NOT FOR PUBLICATION, DISTRIBUTION OR RELEASE, DIRECTLY OR INDIRECTLY, IN OR INTO THE UNITED STATES OF AMERICA, CANADA, JAPAN OR AUSTRALIA OR ANY OTHER STATE OR JURISDICTION IN WHICH SUCH RELEASE, PUBLICATION OR DISTRIBUTION WOULD BE UNLAWFUL.
Full Train of the Over-Allotment Choice
FRANKFURT, Germany, Jan. 29, 2021 (GLOBE NEWSWIRE) — In reference to the Providing of shares in InPost S.A. and additional to the Stabilisation Discover dated 27 January 2021, Citigroup World Markets Europe A.G. hereby broadcasts that it has totally exercised the Over-Allotment possibility for 26,250,000 shares of the Firm out of the as much as 26,250,000 Over-Allotment shares granted by InPost S.A.. The acquisition value of the choice shares is €16.00, equal to the provide value within the Providing, for an mixture consideration of roughly €420 million.

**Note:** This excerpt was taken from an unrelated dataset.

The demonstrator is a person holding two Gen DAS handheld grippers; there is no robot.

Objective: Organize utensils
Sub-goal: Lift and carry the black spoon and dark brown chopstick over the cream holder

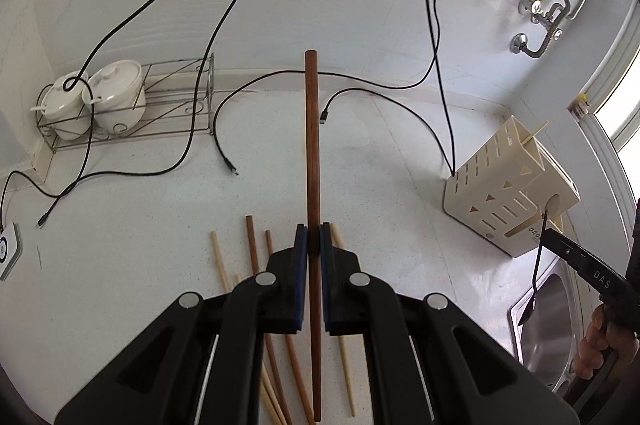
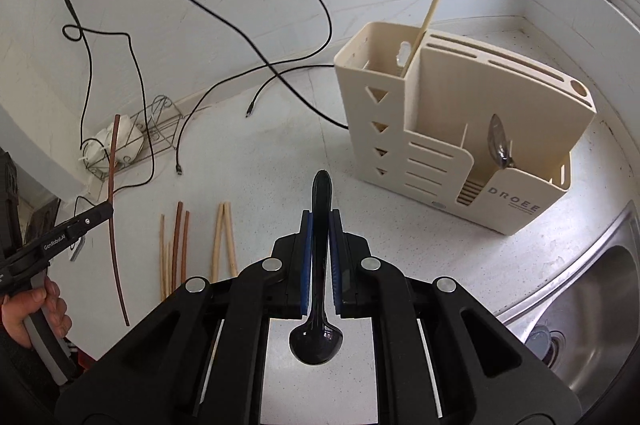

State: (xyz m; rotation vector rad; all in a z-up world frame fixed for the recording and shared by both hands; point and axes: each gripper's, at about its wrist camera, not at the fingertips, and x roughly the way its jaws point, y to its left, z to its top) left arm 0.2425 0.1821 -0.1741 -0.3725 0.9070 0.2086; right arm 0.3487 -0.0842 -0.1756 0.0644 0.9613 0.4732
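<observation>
A: What is your left tool (image 1: 314,241) holding?
B: It's clamped on a dark brown chopstick (image 1: 312,145), lifted above the loose chopsticks (image 1: 256,257) on the tabletop (image 1: 140,225).
A: And your right tool (image 2: 320,225)?
B: Closed on a black spoon (image 2: 320,265), bowl toward you. The cream utensil holder (image 2: 452,129) stands ahead, to its right.

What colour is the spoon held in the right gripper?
Glossy black. The spoon, clamped in the right gripper, shows best in the right wrist view.
</observation>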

Additional to the Stabilisation Discover dated 27 January 2021, Citigroup World Markets Europe A.G. hereby offers discover of the tip of the stabilisation interval and that the Stabilising Supervisor(s) named beneath didn’t undertake stabilisation in accordance with Fee Delegated Regulation (EU) 2016/1052 of 8 March 2016 supplementing Regulation (EU) No 596/2014
|Issuer:||InPost S.A. (“Issuer“)|
|Securities:||Abnormal shares of the Issuer (“Shares“) (ISIN: LU2290522684)|
|Provide dimension:||175,000,000 Abnormal Shares (excluding the Over-allotment Choice)|
|Provide value:||16.00 EUR per Abnormal Share|
|Stabilising Supervisor(s):||In relation to the Shares listed on Euronext Amsterdam,
Citigroup World Markets Europe A.G
|Stabilisation interval begin:||27 January 2021|
|Stabilisation interval finish:||29 January 2021|
|Most dimension of over-allotment facility:||26,250,000 Shares|
|Stabilisation buying and selling venues:||Euronext Amsterdam (No OTC)
And different order-book venues (e.g. Turquoise, CBOE DXE)
|Over-allotment Choice (as totally exercised):|
|Phrases:||The Issuer has granted Citigroup World Markets Europe A.G., in its capability as stabilisation supervisor, on behalf of the underwriters, the choice to accumulate as much as a further 26,250,000 Shares on the Provide value (representing as much as 15% of the Provide dimension).|
|Length:||This selection could also be exercised, in entire or partly, for 30 calendar days after 27 January 2021.|
This announcement is for info functions solely and doesn’t represent an invite or provide to underwrite, subscribe for or in any other case purchase or get rid of any securities of the Issuer in any jurisdiction.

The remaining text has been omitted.